The Martin standard thus precludes standing when two conditions are met: (1) the agency seeking judicial review is subordinate to the agency whose decision is sought to be reviewed, and (2) no statutory provision confers a right on the subordinate agency to seek judicial review of the superior agency's decision.

Maurer v. Young Life , 779 P.2d 1317, 1320 (Colo. 1989).

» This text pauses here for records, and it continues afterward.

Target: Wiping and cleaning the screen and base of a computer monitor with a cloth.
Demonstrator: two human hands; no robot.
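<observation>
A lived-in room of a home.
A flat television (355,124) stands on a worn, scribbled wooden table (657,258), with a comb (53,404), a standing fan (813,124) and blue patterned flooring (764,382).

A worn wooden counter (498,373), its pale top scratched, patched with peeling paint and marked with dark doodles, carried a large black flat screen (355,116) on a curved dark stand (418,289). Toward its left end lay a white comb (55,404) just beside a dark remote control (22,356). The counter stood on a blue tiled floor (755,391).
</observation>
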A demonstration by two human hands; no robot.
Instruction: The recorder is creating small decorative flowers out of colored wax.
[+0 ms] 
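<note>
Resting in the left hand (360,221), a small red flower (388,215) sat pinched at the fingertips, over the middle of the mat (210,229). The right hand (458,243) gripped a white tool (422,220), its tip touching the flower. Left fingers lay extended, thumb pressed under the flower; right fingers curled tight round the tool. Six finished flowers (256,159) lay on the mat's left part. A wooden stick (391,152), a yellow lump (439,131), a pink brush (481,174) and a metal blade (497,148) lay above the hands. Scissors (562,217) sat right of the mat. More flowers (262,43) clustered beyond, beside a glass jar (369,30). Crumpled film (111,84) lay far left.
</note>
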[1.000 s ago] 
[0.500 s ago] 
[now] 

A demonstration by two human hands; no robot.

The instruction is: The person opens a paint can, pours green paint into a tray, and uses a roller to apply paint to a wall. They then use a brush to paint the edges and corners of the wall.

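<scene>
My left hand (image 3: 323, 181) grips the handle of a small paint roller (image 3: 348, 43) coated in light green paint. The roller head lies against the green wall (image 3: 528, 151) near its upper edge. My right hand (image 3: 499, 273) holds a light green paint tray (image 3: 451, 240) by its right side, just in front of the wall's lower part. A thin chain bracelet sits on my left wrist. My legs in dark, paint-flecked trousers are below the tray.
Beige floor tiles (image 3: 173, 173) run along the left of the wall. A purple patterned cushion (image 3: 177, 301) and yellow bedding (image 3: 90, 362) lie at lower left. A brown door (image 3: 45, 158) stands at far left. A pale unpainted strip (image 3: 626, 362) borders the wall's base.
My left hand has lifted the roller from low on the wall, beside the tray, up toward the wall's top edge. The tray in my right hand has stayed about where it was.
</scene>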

¶ 16 The supreme court has since emphasized that a subordinate agency only has standing to seek judicial review where the General Assembly "expressly provides" such relief — that is, "where a statute explicitly confers a right upon a subordinate agency" to do so. Romer , 956 P.2d at 573. "[W]ithout a plain and unmistakable expression of such intent by the legislature, the judiciary will not expand the rights of a subordinate agency to include the right to obtain judicial review of the actions of a superior agency." Id. "In other words, without an express statutory right to secure judicial intervention, we assume that any intra-agency dispute is better saved for determination through the political, and not judicial, process." Id.

IV. Analysis

¶ 17 The County contends that (1) it is not subordinate to the Commission in the context of air quality control and (2) even if it is, the Colorado Air Act expressly permits it to seek judicial review of the Commission's rulemaking. Thus, it argues, the district court erred by finding that the rule from Martin precludes it from having standing to challenge the rulemaking. We disagree and thus affirm the district court's judgment.

A. Subordinate Agency

¶ 18 We first address whether the County is...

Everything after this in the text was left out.